Say how many lines in the records contain "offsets". The reply must consist of the number alone.

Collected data

== == ==

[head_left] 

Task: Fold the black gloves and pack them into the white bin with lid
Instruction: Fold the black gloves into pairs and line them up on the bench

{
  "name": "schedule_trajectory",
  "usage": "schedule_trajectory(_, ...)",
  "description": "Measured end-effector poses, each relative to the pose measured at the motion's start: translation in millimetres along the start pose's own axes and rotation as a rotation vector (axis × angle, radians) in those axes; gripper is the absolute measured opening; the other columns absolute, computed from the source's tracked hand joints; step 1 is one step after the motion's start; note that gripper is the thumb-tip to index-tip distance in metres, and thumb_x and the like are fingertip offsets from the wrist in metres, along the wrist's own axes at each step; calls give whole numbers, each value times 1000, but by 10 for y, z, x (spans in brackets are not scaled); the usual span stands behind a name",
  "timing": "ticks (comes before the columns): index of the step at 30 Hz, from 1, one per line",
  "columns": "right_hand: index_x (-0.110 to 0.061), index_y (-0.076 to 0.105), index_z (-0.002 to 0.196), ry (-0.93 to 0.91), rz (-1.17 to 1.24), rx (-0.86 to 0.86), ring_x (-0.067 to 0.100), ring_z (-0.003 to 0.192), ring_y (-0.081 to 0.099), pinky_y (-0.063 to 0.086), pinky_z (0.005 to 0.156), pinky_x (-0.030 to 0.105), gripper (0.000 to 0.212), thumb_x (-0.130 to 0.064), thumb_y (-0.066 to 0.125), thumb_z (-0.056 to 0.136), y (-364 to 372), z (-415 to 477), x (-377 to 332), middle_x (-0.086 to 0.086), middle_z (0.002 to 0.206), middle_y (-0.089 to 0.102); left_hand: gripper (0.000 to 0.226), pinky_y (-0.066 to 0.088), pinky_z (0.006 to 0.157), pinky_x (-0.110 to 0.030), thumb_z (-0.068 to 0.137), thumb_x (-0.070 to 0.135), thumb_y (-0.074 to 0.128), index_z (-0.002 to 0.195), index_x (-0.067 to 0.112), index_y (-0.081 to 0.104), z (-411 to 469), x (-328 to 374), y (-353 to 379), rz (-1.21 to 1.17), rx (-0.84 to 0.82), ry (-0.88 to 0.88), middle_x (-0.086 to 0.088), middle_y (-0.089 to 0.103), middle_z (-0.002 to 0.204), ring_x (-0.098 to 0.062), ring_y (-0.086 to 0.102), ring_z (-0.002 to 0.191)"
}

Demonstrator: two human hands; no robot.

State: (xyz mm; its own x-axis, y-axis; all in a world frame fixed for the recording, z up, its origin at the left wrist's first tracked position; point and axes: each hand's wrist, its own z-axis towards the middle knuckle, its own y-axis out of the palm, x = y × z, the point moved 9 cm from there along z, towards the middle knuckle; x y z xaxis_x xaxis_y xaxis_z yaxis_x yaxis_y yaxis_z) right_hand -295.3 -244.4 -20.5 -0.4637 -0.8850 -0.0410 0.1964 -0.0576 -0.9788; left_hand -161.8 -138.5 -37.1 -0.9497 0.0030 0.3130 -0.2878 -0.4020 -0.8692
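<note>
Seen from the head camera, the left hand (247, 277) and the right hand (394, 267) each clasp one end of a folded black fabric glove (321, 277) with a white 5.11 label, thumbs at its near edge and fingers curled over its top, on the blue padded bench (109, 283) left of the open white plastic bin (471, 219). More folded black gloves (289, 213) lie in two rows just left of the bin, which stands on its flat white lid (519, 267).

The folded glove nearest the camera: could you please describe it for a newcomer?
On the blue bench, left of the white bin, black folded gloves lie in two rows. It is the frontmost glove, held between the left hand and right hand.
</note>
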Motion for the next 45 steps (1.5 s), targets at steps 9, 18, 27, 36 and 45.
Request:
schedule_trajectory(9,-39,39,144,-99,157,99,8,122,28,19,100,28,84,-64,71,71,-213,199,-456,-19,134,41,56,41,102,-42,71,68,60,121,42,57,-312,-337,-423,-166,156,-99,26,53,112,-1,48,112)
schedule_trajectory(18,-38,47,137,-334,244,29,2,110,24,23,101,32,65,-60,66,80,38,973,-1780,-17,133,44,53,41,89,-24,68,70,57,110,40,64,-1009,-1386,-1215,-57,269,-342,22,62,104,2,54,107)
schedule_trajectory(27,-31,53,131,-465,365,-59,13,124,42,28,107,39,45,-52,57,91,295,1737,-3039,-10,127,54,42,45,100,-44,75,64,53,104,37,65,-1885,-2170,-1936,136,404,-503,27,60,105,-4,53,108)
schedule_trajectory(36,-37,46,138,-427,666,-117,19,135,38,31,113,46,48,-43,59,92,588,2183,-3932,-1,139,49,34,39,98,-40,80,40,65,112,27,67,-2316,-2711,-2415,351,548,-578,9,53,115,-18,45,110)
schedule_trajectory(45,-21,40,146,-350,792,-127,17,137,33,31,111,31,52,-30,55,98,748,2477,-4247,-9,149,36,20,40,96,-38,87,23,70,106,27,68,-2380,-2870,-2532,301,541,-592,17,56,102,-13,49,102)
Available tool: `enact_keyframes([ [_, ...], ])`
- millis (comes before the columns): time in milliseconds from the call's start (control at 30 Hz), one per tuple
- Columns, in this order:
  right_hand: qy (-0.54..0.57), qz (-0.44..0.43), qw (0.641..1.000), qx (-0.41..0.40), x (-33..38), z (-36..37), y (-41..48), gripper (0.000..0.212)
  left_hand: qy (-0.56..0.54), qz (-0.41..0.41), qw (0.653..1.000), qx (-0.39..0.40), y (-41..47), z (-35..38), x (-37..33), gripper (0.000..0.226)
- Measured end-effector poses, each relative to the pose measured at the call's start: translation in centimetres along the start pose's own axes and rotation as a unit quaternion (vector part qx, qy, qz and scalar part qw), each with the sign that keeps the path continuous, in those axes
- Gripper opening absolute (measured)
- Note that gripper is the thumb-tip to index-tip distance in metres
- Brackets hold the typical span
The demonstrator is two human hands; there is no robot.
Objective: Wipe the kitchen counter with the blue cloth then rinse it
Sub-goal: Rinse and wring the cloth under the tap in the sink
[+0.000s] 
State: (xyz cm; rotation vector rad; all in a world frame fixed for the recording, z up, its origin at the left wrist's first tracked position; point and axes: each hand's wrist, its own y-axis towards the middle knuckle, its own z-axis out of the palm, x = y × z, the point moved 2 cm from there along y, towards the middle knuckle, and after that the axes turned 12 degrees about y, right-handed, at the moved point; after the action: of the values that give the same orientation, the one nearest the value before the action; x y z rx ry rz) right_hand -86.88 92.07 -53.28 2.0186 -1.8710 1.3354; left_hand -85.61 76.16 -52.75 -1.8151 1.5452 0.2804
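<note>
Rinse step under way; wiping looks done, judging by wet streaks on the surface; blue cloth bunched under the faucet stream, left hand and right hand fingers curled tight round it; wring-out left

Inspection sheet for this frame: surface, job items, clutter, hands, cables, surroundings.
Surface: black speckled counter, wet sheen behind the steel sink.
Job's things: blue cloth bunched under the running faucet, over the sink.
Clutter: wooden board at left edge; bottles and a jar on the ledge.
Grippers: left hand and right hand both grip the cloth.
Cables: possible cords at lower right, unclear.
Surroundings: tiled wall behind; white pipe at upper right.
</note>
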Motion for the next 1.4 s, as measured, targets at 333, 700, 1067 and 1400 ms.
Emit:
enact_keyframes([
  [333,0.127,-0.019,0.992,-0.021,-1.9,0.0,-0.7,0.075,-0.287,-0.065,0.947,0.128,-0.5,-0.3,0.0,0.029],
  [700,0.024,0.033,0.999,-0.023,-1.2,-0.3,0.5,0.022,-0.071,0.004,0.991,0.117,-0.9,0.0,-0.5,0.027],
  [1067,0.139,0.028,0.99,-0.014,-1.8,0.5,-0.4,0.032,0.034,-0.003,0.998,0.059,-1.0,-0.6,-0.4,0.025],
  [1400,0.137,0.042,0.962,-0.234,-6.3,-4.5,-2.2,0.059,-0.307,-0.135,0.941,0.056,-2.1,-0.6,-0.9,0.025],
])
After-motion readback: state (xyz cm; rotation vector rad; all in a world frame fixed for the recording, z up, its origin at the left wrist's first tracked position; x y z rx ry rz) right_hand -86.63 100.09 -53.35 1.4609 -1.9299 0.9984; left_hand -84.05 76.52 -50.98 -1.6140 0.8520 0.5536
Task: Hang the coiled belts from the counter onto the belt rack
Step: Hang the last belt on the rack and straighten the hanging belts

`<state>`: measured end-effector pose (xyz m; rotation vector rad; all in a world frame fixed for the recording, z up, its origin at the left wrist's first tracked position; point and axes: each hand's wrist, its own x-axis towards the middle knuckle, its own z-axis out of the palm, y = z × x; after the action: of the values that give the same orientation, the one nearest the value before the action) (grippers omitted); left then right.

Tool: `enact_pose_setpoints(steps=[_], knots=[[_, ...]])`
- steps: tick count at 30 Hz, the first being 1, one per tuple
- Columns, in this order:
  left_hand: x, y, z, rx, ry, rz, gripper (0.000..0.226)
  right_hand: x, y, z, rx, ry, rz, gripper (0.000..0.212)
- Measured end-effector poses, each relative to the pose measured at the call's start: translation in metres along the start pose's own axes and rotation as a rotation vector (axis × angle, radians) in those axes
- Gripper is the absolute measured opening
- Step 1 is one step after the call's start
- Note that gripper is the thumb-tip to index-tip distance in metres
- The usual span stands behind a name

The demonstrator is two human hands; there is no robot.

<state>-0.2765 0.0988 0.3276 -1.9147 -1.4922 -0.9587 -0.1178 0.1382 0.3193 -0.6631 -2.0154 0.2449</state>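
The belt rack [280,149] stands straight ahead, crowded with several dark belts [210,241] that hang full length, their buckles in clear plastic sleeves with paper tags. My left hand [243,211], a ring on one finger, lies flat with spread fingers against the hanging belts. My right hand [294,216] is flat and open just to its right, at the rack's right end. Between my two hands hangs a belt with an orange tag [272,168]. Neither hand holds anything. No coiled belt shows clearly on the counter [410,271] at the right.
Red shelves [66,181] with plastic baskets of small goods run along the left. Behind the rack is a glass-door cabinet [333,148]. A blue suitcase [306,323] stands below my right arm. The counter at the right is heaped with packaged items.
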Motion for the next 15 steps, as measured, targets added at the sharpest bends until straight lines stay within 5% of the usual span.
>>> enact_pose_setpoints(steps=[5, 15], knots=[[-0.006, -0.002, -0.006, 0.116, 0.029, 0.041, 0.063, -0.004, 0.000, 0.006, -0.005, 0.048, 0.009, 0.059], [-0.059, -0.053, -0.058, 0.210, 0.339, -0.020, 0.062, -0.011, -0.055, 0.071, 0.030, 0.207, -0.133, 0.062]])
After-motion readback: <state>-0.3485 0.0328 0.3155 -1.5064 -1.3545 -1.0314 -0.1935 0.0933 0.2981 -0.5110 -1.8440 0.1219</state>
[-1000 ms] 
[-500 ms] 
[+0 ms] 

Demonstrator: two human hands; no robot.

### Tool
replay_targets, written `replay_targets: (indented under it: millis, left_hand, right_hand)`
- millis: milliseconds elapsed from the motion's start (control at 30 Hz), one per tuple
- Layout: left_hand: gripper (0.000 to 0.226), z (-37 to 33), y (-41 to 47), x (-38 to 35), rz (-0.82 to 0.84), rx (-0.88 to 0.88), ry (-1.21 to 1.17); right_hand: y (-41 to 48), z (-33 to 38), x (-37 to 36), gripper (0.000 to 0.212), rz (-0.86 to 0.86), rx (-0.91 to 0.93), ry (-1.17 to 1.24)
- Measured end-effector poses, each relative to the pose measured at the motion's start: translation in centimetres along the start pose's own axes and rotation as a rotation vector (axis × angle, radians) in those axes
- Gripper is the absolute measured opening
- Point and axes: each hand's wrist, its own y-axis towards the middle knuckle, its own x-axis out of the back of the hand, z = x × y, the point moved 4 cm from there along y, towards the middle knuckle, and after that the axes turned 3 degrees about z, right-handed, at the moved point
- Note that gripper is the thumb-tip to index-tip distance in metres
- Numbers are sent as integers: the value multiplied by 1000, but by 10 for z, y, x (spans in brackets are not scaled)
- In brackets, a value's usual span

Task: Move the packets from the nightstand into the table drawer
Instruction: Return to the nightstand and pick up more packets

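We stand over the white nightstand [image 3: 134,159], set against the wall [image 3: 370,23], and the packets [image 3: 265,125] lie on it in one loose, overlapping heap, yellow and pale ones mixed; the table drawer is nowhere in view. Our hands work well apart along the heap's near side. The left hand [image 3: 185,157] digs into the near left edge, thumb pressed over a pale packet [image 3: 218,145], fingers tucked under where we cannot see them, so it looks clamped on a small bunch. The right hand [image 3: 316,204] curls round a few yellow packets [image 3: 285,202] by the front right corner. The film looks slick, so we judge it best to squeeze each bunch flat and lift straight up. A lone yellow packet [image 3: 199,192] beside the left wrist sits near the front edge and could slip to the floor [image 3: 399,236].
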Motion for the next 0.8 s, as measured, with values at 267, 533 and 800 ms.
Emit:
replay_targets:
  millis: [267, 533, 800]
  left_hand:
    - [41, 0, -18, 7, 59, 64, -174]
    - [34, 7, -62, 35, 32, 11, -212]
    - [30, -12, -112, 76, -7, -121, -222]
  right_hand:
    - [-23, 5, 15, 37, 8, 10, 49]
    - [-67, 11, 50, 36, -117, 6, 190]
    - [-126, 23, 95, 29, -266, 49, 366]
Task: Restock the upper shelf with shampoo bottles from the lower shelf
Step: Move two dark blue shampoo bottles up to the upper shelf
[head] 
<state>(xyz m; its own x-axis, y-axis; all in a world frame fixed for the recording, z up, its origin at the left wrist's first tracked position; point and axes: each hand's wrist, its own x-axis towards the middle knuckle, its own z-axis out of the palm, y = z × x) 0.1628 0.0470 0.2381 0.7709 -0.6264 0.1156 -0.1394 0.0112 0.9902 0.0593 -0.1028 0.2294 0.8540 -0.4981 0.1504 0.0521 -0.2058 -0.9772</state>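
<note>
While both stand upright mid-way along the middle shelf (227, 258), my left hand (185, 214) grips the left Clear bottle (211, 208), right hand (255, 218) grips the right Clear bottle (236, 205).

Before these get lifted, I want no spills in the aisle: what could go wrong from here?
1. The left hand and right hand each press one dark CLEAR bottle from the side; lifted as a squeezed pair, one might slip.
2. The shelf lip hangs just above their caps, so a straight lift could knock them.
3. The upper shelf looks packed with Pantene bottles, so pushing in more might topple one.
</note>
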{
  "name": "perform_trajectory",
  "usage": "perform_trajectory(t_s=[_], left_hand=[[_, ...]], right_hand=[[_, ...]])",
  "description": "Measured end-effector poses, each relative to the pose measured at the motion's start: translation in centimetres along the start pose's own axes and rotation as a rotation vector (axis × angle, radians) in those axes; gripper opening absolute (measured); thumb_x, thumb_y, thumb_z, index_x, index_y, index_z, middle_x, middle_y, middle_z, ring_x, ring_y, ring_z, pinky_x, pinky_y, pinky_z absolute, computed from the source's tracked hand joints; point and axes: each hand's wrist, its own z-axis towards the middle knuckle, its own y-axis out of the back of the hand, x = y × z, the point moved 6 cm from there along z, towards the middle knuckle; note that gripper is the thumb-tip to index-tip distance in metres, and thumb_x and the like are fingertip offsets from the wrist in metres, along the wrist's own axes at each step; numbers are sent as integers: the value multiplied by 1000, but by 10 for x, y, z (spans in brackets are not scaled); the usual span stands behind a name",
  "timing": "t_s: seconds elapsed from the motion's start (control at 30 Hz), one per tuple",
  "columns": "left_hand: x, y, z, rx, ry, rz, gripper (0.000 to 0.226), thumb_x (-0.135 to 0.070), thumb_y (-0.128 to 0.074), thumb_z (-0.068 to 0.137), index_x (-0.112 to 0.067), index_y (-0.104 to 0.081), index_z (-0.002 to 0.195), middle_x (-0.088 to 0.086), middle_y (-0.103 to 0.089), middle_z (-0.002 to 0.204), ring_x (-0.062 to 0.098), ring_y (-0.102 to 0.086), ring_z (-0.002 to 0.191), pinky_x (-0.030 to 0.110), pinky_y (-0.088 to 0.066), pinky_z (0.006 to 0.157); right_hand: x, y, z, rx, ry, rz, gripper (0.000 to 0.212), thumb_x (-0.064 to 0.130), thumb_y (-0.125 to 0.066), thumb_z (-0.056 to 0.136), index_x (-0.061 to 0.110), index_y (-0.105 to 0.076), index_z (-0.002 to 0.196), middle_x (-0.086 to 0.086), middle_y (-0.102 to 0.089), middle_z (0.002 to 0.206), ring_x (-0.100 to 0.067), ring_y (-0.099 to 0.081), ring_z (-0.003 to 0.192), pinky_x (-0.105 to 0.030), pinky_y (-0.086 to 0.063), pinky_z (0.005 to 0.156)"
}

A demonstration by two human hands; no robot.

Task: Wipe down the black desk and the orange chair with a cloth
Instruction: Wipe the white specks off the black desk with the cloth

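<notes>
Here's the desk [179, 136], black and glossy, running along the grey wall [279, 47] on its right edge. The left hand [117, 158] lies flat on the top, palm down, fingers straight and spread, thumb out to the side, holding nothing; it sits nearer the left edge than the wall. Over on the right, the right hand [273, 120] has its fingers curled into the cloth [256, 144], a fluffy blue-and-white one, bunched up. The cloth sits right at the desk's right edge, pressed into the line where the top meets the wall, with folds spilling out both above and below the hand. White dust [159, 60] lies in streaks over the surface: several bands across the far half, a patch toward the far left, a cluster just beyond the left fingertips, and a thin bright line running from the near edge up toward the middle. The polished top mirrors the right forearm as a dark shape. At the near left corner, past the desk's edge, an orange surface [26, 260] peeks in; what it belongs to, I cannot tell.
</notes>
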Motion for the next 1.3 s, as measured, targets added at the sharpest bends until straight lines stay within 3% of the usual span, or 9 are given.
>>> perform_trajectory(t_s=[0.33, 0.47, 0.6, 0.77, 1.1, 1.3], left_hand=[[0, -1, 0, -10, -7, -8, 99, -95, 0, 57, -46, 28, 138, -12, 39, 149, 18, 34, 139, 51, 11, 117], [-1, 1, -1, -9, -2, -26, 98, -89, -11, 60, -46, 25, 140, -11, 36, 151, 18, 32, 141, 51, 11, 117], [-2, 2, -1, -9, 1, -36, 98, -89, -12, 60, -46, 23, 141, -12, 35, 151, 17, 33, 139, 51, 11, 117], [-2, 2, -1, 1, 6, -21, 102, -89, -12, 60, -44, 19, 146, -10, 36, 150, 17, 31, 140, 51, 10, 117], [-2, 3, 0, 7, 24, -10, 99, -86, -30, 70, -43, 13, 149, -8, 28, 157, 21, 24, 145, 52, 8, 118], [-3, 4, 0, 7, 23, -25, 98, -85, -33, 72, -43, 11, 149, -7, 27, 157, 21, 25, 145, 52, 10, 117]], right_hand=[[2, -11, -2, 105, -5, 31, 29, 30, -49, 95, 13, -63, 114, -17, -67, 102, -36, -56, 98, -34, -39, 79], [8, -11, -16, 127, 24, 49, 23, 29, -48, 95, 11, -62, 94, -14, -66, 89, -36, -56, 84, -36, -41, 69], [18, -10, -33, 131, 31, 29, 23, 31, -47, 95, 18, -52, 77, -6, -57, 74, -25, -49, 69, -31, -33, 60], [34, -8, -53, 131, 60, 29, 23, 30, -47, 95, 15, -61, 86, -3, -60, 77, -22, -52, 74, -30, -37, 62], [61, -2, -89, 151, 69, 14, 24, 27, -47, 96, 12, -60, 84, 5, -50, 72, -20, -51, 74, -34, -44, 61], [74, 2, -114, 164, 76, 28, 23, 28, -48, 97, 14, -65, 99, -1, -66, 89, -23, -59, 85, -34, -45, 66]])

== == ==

Response area -> 2